Un chef-d’oeuvre inconnu?
David Foenkinos imagine le triomphe posthume d’un manuscrit refusé par les éditeurs. Un roman drôle et malicieux
On dit qu’il y existe deux épreuves majeures pour un écrivain : l’échec et le succès. Le triomphe mondial de « Charlotte », prix Renaudot et Goncourt des lycéens 2014, a coupé toute inspiration à David Foenkinos (photo) pendant un an. Cependant, la lecture de « l’Avortement » de Richard Brautigan a fait jaillir l’étincelle salvatrice qui l’a remis en selle. Elle lui a permis de concevoir une sorte de roman du roman, d’évoquer les vicissitudes de la vie d’un auteur, le destin parfois invraisemblable d’un ouvrage et de révéler les facettes plus ou moins lumineuses du monde de l’édition. De montrer surtout combien le best-seller est une bombe qui fait exploser la vie de son créateur et de son entourage. La littérature est à manier avec précaution. Certains livres sont des colis piégés.
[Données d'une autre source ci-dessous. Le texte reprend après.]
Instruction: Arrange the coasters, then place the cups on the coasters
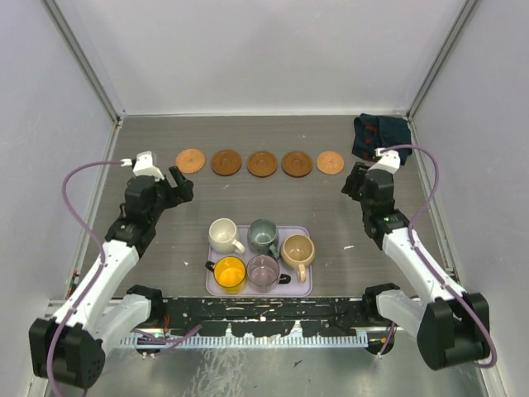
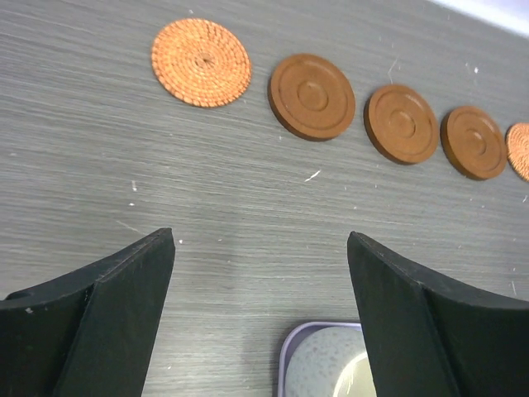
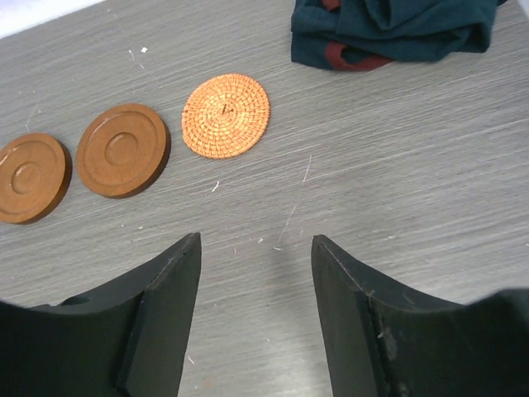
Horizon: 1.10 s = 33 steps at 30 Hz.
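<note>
Five coasters lie flat in a straight line across the far half of the grey table, the line's long axis running left to right. A woven orange coaster caps the left end and a second woven coaster the right, with three dark brown discs between, all spaced slightly apart. The five cups stand upright on the lavender tray at the near centre. The cream cup and grey-green cup turn their handles to the near right. The beige cup points its handle toward the arms, the yellow cup points left and the purple glass cup right. The left gripper hangs just short of the row's left end, its jaws spread with only bare table between them. The right gripper hangs near the right end, beside the dark blue cloth, its jaws likewise parted and empty.
</note>
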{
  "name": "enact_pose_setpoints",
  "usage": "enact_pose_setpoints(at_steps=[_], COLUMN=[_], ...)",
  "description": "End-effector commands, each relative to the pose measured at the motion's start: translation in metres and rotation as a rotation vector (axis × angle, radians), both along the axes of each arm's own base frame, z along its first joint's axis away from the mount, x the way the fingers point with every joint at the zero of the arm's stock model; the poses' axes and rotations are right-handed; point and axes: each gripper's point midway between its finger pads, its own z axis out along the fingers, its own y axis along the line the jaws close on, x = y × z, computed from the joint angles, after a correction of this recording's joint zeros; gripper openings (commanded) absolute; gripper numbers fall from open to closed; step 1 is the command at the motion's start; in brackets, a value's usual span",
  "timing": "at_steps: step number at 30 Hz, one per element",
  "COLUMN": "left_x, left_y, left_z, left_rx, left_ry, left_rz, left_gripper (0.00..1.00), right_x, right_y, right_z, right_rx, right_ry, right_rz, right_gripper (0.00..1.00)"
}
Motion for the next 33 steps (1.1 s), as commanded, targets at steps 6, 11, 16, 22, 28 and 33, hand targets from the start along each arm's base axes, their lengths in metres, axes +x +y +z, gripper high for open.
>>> enact_pose_setpoints(at_steps=[6, 11, 16, 22, 28, 33], left_x=[-0.045, -0.062, -0.071, -0.076, -0.085, -0.095], left_y=[0.033, 0.043, 0.045, 0.038, 0.016, 0.003], left_z=[0.019, 0.013, 0.004, -0.009, -0.020, -0.022], left_rx=[-0.023, -0.012, -0.014, -0.032, -0.065, -0.060], left_ry=[-0.061, -0.026, 0.010, 0.057, 0.088, 0.089], left_rz=[0.158, 0.203, 0.209, 0.180, 0.086, 0.025], left_gripper=[0.87, 0.87, 0.87, 0.87, 0.87, 0.87], right_x=[-0.041, -0.049, -0.050, -0.048, -0.060, -0.087], right_y=[-0.004, 0.002, 0.003, 0.020, 0.046, 0.057], right_z=[0.002, -0.005, -0.012, -0.018, -0.010, 0.001], right_rx=[0.045, 0.068, 0.076, 0.129, 0.214, 0.184], right_ry=[0.025, 0.079, 0.099, 0.133, 0.103, 0.154], right_rz=[-0.012, 0.020, 0.016, 0.087, 0.212, 0.238], right_gripper=[0.68, 0.72, 0.77, 0.78, 0.66, 0.65])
Comme ce récit réjouissant, à la fois fable humoristique et polar. On y voit Jean-Pierre Gourvec, l’érudit breton de Crozon, constituer, en hommage à Brautigan, une bibliothèque des livres refusés. Riche de près de mille manuscrits, cette Mecque des écrivains ratés attire l’attention de Delphine, une jeune éditrice en vacances dans la région avec son fiancé. Ensemble, ils visitent cette collection de textes improbables. Et par hasard, y dénichent un chef-d’oeuvre intitulé « les Dernières Heures d’une histoire d’amour ». Intriguée, Delphine enquête sur l’auteur, un certain Henri Pick. Elle n’aura pas à aller loin. L’homme est propriétaire d’une pizzeria à Crozon. Hélas, le génie méconnu est mort depuis deux ans. Madeleine, sa veuve, apprend avec stupeur que son mari écrivait. Pourquoi n’en a-t-il jamais rien dit ? Flairant un coup superbe, Delphine décide de publier le livre chez Grasset, où elle travaille. La carrière posthume d’Henri Pick est foudroyante. Toutefois, le personnage réserve encore bien des surprises. Et si toute cette a aire n’était qu’une supercherie ? Rouche, un journaliste littéraire parfaitement antipathique, s’attache à le prouver. Foenkinos se lâche et retrouve sa vis comica au fil des pages de ce roman tonique et malicieux. L’auteur d’« Inversion de l’idiotie » y délivre une vision hilarante des coulisses d’un milieu littéraire qui ne lui a pas toujours fait de cadeaux.